• _Your objective_
Retrieve every line of the data holding the word "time".

· · ·

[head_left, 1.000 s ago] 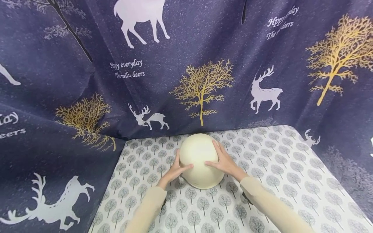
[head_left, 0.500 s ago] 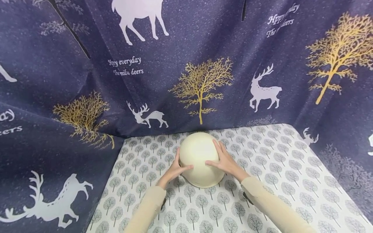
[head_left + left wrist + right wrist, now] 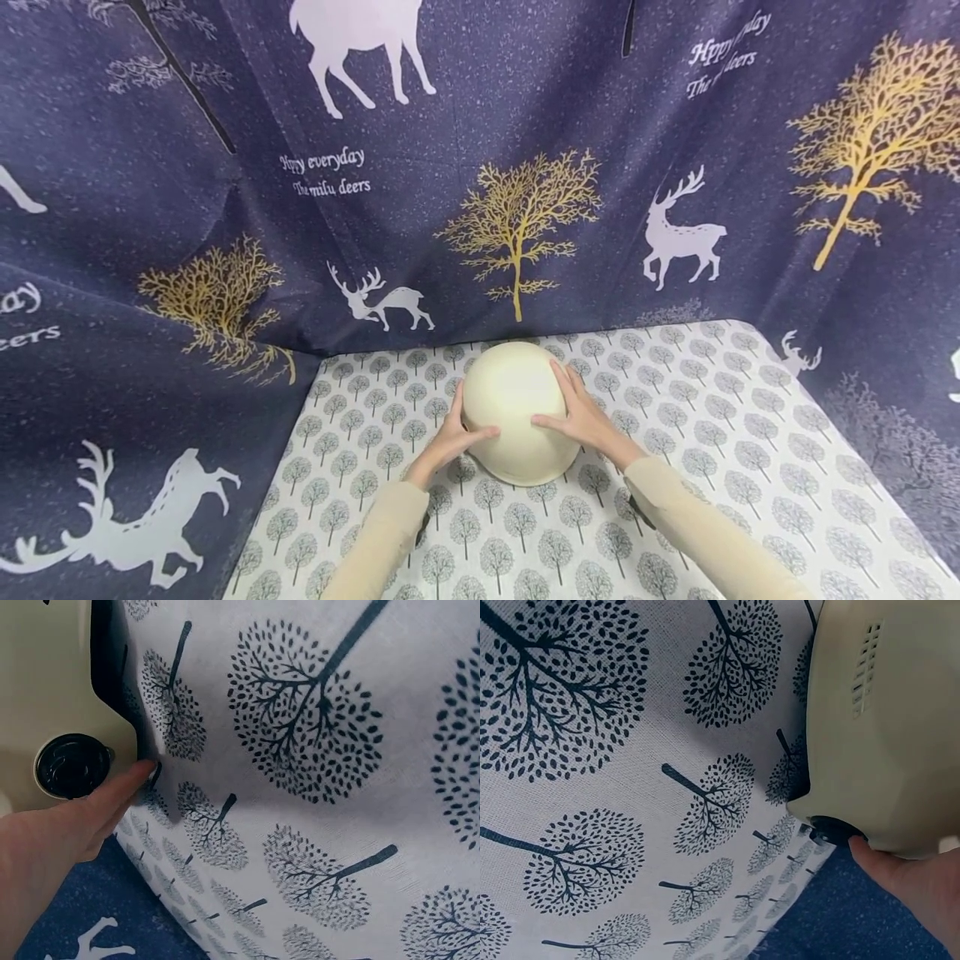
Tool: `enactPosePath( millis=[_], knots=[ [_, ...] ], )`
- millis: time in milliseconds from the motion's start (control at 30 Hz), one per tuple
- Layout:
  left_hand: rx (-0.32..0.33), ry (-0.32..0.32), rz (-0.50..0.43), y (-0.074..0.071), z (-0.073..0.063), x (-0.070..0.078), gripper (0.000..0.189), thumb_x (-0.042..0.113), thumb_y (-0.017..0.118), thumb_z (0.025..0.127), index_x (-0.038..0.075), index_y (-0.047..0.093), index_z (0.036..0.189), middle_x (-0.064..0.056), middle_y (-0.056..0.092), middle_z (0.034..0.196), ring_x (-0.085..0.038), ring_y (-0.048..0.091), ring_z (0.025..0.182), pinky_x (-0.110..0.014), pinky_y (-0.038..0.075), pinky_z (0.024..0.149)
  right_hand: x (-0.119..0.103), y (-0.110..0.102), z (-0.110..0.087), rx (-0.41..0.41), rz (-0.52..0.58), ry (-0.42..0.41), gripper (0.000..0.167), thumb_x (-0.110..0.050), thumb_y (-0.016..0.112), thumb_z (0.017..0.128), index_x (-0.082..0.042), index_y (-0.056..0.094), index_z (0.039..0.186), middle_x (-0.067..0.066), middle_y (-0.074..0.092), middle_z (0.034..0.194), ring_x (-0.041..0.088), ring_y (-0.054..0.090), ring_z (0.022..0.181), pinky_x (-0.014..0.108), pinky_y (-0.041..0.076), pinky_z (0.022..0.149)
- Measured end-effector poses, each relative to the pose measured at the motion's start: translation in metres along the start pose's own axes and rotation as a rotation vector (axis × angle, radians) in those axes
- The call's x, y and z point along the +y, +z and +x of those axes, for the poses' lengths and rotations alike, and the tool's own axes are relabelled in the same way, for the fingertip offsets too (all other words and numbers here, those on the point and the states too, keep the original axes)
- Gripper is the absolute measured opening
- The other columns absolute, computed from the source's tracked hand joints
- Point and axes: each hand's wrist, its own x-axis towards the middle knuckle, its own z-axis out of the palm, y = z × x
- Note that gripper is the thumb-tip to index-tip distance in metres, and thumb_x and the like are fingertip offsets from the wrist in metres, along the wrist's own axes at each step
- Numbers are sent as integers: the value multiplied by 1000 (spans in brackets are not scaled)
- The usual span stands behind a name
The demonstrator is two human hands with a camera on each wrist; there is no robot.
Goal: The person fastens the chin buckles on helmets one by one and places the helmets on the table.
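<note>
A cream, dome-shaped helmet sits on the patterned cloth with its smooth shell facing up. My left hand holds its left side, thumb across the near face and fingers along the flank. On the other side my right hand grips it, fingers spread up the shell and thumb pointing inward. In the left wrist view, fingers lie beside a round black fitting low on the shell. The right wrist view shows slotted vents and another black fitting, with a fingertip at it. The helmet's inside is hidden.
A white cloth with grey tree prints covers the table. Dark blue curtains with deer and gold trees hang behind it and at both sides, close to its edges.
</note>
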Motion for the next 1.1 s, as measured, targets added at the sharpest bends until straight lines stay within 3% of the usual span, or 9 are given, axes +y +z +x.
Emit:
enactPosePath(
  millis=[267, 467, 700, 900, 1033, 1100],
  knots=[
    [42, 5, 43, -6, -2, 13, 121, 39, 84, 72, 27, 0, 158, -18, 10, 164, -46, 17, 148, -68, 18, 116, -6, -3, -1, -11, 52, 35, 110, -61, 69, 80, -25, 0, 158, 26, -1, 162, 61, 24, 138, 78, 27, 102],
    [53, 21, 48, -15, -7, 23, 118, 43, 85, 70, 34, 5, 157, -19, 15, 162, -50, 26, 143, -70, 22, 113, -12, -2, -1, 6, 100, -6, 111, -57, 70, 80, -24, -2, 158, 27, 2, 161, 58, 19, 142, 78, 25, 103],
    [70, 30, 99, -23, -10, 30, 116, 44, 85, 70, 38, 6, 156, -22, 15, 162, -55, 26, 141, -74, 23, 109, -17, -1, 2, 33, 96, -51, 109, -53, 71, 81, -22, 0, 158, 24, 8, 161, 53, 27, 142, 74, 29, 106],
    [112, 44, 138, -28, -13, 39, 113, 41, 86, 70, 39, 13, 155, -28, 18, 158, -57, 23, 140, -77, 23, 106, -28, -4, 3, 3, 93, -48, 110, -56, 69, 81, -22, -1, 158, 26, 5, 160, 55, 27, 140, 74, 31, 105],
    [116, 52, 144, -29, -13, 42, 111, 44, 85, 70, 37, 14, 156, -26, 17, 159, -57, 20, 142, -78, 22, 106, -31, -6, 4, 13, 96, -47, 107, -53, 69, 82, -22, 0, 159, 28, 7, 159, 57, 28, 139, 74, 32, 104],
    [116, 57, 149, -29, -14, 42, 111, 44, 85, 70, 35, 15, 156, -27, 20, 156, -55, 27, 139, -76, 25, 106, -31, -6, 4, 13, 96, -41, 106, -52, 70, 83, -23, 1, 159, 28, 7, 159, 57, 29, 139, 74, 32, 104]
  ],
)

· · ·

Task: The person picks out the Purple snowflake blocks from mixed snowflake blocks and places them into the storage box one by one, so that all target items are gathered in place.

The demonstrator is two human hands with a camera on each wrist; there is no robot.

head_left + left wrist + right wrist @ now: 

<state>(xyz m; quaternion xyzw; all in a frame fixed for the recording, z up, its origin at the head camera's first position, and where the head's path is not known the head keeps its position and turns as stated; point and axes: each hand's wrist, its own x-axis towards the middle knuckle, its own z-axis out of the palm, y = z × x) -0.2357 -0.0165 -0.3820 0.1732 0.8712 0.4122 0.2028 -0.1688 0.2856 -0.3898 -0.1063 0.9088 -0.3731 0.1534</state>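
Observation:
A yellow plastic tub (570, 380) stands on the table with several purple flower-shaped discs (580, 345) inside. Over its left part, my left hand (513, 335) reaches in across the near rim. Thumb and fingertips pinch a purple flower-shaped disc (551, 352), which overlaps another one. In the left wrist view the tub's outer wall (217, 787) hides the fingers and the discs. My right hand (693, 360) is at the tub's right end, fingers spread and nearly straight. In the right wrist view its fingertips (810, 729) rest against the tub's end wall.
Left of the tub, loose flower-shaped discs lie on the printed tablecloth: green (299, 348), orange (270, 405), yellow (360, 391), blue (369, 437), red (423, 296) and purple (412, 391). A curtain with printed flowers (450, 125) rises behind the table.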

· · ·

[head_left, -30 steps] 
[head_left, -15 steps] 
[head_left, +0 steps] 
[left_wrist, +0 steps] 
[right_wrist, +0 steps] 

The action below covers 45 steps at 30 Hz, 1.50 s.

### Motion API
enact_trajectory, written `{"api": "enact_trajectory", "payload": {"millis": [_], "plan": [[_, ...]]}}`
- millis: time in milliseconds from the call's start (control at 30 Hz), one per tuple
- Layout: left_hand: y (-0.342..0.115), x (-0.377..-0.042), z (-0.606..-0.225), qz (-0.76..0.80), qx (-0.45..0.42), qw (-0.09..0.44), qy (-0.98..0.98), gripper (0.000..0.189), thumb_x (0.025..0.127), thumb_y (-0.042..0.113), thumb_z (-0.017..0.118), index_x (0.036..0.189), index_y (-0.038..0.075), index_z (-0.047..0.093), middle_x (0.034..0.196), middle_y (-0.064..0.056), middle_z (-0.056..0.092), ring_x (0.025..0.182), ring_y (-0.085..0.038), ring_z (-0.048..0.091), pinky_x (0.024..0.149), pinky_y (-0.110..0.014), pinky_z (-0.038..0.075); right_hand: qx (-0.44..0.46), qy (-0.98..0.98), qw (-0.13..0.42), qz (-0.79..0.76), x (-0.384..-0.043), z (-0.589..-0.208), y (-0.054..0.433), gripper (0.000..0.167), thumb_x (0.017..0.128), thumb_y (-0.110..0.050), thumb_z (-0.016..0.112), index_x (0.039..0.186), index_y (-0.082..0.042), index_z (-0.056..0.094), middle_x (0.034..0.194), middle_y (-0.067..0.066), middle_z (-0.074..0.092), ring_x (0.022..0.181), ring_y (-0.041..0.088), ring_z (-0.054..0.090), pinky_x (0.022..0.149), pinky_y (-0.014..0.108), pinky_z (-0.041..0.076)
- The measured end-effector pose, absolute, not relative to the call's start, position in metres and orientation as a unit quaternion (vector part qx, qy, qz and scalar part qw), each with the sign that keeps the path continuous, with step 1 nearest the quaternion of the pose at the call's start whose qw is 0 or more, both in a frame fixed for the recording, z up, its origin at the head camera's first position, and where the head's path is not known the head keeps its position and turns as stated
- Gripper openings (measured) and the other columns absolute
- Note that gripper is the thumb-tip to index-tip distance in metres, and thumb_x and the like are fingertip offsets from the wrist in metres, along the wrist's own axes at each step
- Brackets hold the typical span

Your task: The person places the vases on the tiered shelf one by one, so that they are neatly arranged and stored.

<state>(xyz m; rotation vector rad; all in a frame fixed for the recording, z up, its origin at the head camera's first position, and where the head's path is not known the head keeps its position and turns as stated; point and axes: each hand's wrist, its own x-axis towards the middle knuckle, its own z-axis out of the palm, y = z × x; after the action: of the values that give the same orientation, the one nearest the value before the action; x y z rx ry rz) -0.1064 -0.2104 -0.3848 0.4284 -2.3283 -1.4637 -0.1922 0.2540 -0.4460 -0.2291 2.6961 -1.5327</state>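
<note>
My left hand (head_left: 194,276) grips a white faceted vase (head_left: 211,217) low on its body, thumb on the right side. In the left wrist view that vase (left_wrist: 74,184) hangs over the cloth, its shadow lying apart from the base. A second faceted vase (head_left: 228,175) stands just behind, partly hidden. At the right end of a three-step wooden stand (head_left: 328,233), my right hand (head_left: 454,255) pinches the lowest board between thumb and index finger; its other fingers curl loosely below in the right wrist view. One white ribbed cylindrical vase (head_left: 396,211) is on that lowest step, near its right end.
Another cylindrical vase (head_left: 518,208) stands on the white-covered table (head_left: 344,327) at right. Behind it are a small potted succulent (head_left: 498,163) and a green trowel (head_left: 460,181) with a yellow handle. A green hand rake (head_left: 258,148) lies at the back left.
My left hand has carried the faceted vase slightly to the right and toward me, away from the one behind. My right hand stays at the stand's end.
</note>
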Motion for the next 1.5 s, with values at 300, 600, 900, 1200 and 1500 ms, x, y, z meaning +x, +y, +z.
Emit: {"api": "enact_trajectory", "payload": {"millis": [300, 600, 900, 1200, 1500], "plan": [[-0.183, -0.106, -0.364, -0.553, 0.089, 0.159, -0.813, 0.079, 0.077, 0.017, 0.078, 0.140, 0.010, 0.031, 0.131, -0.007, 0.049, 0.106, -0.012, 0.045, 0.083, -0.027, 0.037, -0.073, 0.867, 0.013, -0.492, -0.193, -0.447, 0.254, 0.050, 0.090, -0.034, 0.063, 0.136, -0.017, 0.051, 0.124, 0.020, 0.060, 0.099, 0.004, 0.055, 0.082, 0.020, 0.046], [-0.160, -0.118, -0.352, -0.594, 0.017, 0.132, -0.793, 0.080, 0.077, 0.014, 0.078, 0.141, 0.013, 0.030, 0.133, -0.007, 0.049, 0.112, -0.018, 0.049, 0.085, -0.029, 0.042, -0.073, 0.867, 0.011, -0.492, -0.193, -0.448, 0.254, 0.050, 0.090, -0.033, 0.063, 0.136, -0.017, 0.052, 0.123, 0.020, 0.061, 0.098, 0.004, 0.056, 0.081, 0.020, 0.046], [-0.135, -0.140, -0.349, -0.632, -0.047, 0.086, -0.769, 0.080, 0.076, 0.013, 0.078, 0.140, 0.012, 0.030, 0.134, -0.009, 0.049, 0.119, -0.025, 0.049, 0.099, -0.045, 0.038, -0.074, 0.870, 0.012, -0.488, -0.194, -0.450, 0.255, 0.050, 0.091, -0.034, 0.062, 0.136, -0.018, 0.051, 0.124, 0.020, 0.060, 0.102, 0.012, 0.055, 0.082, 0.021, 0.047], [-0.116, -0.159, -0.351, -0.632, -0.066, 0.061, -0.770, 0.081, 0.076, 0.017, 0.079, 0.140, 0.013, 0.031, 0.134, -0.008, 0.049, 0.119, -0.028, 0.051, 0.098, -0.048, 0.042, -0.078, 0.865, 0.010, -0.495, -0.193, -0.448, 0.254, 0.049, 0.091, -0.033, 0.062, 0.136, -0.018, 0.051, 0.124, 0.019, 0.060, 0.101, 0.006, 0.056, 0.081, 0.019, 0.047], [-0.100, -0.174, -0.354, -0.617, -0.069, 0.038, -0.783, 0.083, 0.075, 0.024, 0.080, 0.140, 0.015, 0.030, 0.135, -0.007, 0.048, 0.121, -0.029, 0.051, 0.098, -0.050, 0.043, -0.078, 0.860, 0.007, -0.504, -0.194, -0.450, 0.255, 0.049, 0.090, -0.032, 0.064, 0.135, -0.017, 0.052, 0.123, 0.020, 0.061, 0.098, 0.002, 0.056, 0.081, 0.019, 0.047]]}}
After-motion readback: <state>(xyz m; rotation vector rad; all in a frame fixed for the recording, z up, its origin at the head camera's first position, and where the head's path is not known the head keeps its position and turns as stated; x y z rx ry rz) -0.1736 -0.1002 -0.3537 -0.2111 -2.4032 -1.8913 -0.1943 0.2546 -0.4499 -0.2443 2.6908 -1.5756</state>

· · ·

• _Final answer_
- millis: time in milliseconds from the motion's start (control at 30 Hz), one per tuple
- millis: time in milliseconds from the call's start (control at 30 Hz), one per tuple

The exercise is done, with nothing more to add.